An investigation will be undertaken with a view to making proposals for combining XHTML with the W3C speech synthesis and speech grammar markup languages, plus additional markup as appropriate. This work would be expected to specify a scripting model for added flexibility, and to be aligned with other deliverables of the Multimodal Interaction Activity. Some issues to be considered are the integration with XForms (see section 3.1), the simultaneous activation of local (field) grammars and global (navigation) grammars, the use of scripting for mixed initiative, and context dependent error handling.

SMIL (synchronized multimedia integration language) is an XML language for synchronizing multiple activities occurring in parallel or in sequence. Activities can be started, paused, and stopped. The timing of these events can be made to depend on other events. For instance you could cause an audio stream to stop 2 seconds after a button press event occurs. SMIL includes the means for skipping forward and backwards in a presentation, according to synchronization points. You can also define hypertext links into the middle of a presentation.

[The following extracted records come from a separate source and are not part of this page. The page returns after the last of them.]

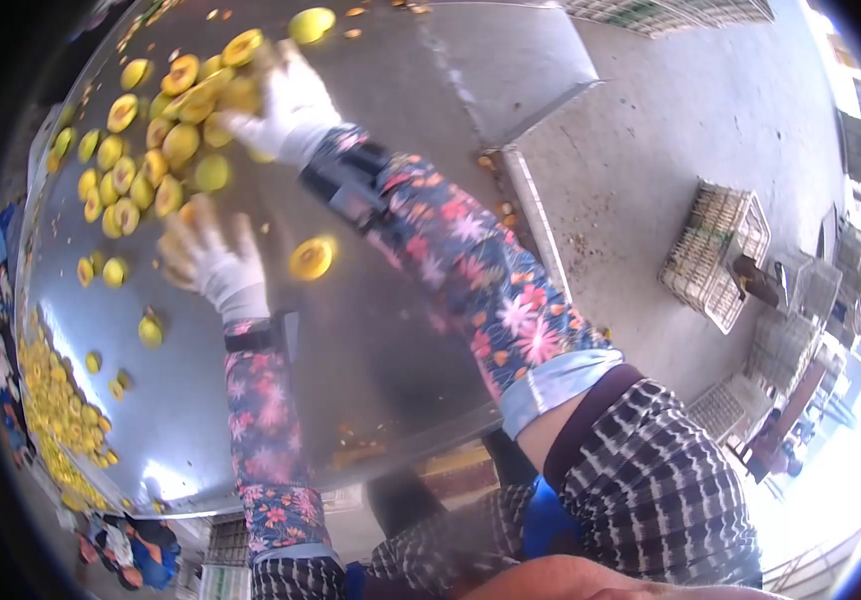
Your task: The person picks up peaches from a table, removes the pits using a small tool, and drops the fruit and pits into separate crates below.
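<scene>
A spread of halved yellow peaches (pixel 181 143), some showing brown pit hollows, lies on a metal table (pixel 351 330). My right hand (pixel 296 108), in a white glove, reaches over the far right side of the pile. Its fingers are spread against the fruit and slightly blurred. Below the pile, my left hand (pixel 216 258) has its gloved fingers apart, with the fingertips near the closest halves. A single peach half (pixel 312 258) lies cut side up to the right of that hand. Another yellow-green peach (pixel 312 24) sits beyond my right hand.
A large heap of yellow fruit (pixel 56 400) covers the table's left edge. Small brown bits lie scattered on the metal. On the floor to the right stand a pale crate (pixel 716 255) and several stacked crates (pixel 786 345). People (pixel 131 550) are at the lower left.
</scene>
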Action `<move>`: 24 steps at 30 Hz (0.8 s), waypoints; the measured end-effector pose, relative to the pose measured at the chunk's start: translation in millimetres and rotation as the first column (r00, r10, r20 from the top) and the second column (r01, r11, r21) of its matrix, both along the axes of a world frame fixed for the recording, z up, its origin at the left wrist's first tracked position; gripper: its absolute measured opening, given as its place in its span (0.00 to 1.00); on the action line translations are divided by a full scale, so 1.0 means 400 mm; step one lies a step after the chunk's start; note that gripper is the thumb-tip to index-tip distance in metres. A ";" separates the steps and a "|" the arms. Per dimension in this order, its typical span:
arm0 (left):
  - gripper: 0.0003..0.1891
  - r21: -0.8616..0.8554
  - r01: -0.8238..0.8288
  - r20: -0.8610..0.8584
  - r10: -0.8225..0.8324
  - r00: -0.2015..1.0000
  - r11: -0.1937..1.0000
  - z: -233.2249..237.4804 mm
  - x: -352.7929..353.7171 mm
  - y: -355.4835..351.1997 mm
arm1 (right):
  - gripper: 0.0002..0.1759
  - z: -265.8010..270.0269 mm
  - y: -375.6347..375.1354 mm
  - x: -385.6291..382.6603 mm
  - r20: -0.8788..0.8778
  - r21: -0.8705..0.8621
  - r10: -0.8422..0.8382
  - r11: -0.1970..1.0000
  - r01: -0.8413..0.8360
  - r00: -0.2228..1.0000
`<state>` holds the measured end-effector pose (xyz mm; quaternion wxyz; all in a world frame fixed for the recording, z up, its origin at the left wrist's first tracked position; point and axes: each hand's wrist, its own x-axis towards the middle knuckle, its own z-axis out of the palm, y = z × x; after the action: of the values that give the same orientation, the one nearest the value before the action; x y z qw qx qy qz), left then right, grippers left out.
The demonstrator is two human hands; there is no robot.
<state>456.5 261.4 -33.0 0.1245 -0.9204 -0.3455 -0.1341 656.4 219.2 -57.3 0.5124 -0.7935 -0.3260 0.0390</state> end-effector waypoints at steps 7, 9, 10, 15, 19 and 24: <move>0.35 -0.293 0.166 -0.077 -0.196 0.978 0.942 -0.135 0.209 -0.275 | 0.39 0.183 -0.506 0.074 0.192 -0.229 0.079 0.973 -0.034 0.978; 0.33 -0.261 0.135 -0.135 -0.175 0.975 0.956 -0.123 0.227 -0.293 | 0.39 0.160 -0.689 0.048 0.059 -0.384 -0.051 0.921 0.070 0.997; 0.33 -0.263 0.129 -0.154 -0.173 0.973 0.956 -0.118 0.219 -0.299 | 0.39 0.134 -0.769 0.001 -0.036 -0.463 -0.130 0.881 0.099 0.991; 0.33 -0.255 0.157 -0.150 -0.199 0.968 0.954 -0.112 0.239 -0.307 | 0.28 0.096 -0.883 -0.117 -0.537 -0.590 -0.361 0.806 -0.034 0.762; 0.33 -0.233 0.177 -0.173 -0.220 0.960 0.956 -0.121 0.240 -0.306 | 0.19 0.095 -0.889 -0.123 -0.479 -0.599 -0.391 0.800 0.033 0.786; 0.33 -0.244 0.175 -0.165 -0.219 0.962 0.954 -0.115 0.237 -0.309 | 0.18 0.082 -0.892 -0.128 -0.489 -0.596 -0.379 0.803 0.016 0.785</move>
<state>551.4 137.7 -79.1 0.0369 -0.9671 -0.2511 -0.0172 605.4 -137.8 -24.4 0.3314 -0.8870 -0.0356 0.3195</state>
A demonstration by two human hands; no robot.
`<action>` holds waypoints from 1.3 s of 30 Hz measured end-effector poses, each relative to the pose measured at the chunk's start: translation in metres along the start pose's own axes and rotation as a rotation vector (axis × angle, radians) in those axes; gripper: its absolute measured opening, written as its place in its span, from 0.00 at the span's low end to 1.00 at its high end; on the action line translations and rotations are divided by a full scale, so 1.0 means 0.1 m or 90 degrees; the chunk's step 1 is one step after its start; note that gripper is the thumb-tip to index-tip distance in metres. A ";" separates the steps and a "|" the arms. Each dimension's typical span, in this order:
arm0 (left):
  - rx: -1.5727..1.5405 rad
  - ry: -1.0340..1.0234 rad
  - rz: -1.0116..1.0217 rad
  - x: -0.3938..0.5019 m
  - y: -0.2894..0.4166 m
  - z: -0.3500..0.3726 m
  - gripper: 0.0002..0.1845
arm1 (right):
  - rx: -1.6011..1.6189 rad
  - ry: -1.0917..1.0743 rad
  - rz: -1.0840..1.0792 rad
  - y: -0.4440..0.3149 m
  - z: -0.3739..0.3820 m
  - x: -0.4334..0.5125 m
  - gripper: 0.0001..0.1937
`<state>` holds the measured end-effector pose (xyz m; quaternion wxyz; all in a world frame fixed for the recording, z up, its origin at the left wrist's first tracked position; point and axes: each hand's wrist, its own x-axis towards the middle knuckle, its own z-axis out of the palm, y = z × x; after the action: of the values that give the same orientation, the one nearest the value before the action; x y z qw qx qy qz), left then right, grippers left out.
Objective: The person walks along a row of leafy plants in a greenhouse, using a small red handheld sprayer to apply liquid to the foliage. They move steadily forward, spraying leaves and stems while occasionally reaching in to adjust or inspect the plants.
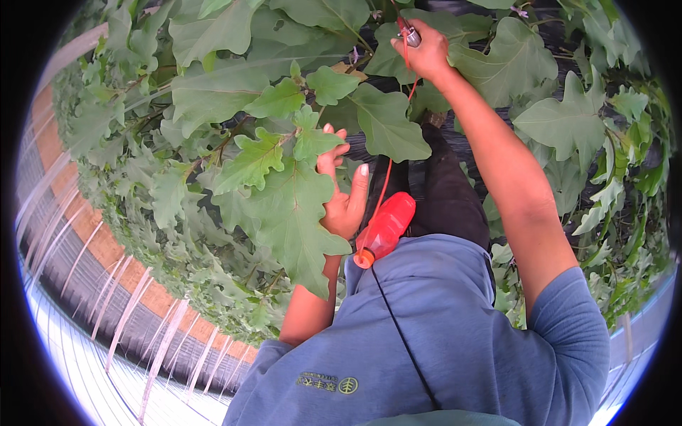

SMIL has a rich potential for fine grained temporal control of multimodal interaction. Further work is needed to investigate the implications for speech synthesis and speech recognition, in particular the event model, and markup for embedding speech interaction as an integral part of a SMIL application. Other work at W3C is looking into the combination of XHTML and SMIL as a declarative means for authoring dynamic presentations, and an alternative to using scripting (dynamic HTML).

Note: the aim is to develop a single specification that can be applied to both XHTML and SMIL for simple kinds of dialog. When richer dialog structure is needed, application developers will be able to loosely couple XHTML or SMIL with a voice browser based upon VoiceXML or other means, such as Java. The basis for achieving this is the subject of section 3.5.

3.3 A mechanism for the utilization of local and remote resources for speech synthesis

Mobile devices have limited computational and memory resources, and as a result, may benefit from access to a remote high quality speech synthesis engine. An investigation will be undertaken to recommend the basis for a client device to identify and make use of local and remote synthesis resources. Speech synthesis is taken here to include the combination of synthetic speech and prerecorded audio. This work will focus on the markup and scripting interface, and not the protocols, which are likely to be developed outside of the W3C.

3.4 A mechanism for the utilization of local and remote resources for speech recognition and speaker verification

Speech recognition on hand-held devices is currently limited to vocabularies of no more than a few hundred words. For larger vocabularies, network access is needed to dedicated speech recognition engines. An investigation will be undertaken to recommend the basis for a client device to identify and make use of local and remote recognition resources. This work will focus on the markup and scripting interface, and not the protocols, which are likely to be developed outside of the W3C.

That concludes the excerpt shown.